■ ASSIGNED TASK ■
Start with the first line of the material. Repeat each line exactly through the one that contains "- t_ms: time".

◆ ◆ ◆ ◆

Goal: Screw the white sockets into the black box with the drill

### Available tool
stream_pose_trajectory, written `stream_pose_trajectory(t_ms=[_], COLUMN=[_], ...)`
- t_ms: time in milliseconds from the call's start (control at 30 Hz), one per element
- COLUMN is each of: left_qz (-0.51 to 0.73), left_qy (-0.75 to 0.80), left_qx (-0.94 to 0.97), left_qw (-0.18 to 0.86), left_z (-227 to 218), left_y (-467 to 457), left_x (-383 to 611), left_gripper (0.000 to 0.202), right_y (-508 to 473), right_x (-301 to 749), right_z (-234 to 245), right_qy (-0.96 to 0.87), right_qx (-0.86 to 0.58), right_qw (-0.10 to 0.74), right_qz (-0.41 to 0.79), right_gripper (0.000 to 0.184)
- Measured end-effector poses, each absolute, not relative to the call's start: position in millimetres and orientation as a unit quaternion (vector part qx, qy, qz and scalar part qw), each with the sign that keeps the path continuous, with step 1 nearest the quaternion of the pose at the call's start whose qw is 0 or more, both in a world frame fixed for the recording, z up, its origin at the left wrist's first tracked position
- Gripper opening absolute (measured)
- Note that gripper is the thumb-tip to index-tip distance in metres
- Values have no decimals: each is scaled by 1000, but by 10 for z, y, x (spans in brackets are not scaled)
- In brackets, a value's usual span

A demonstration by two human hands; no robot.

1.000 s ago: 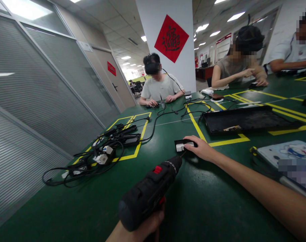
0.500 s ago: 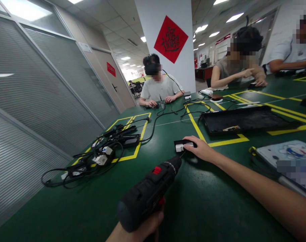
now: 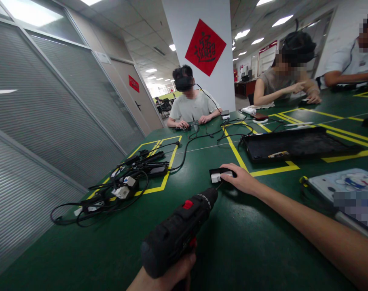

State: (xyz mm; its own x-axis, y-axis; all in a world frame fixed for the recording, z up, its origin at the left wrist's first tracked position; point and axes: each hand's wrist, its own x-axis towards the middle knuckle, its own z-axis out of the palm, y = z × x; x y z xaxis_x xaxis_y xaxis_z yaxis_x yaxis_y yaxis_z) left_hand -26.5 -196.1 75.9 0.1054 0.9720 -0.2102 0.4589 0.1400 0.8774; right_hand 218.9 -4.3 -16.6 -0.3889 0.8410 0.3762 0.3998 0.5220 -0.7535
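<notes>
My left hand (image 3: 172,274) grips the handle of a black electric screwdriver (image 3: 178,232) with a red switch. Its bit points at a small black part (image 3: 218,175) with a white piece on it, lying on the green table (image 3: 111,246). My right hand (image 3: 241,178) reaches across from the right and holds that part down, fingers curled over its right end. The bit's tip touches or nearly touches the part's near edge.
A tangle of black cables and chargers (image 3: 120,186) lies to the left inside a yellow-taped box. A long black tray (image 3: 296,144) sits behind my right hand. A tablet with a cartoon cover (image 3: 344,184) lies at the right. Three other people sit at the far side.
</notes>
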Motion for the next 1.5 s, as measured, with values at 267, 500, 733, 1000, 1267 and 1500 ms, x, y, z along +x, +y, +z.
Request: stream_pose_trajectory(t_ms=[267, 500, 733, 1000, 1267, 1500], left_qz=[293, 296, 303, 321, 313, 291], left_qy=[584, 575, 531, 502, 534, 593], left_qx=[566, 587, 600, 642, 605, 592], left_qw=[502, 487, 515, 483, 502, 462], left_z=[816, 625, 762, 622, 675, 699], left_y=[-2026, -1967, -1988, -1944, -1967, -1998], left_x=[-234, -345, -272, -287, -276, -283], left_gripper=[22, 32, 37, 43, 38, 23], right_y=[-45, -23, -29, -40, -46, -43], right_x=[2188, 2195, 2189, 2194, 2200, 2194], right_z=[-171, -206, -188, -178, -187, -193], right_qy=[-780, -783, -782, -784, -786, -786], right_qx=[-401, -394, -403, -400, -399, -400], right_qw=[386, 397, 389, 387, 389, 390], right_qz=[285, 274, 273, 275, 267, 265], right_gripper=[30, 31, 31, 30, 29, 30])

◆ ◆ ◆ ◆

■ TASK SOLUTION ■
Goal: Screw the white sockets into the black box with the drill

### Available tool
stream_pose_trajectory, written `stream_pose_trajectory(t_ms=[_], COLUMN=[_], ...)`
- t_ms: time in milliseconds from the call's start (control at 30 Hz), one per element

Work on this exercise is finished.